Recently security consultancy Bluebox Labs reported on some major security flaws found in the latest Xiaomi Mi 4 phone. Xiaomi didn’t take this criticism lying down, and has prepared a lengthy rebuttal to Bluebox’s claims.
While Xiaomi had already called the report “inaccurate” in a statement to VR World, Hugo Barra, Xiaomi’s VP International responded to Bluebox Labs by saying the phone purchased by the company in China had been tampered with. It’s important to note that Bluebox had already tested the device to make sure that it was authentic and not a knockoff.
“We are certain the device that Bluebox tested is not using a standard MIUI ROM, as our factory ROM and OTA ROM builds are never rooted and we don’t pre-install services such as YT Service, PhoneGuardService, AppStats etc,” Barra said in his statement. “Bluebox could have purchased a phone that has been tampered with, as they bought it via a physical retailer in China. Xiaomi does not sell phones via third-party retailers in China, only via our official online channels and selected carrier stores.”
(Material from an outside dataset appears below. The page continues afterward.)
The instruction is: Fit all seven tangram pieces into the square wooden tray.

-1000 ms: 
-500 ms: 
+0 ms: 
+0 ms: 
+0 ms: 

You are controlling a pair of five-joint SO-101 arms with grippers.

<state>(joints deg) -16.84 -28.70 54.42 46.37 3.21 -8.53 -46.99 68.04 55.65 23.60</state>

If Barra’s claim holds true, this brings up the very worrying issue of supply chain security, as Bluebox points out. If these — authentic — phones are modified by the retailer, or someone else in the supply chain, that’s incredibly concerning for device security and brand reputation.
Barra says that customers should only purchase Xiaomi phones from the official online store to ensure authenticity and “reputable retailers”. But what makes a “reputable retailer”? If the one Bluebox purchased its phone from — and it went to great lengths to ensure authenticity — isn’t reputable than which ones are? After all, China is home to fake Xiaomi stores (and fake Apple as well as Samsung stores too).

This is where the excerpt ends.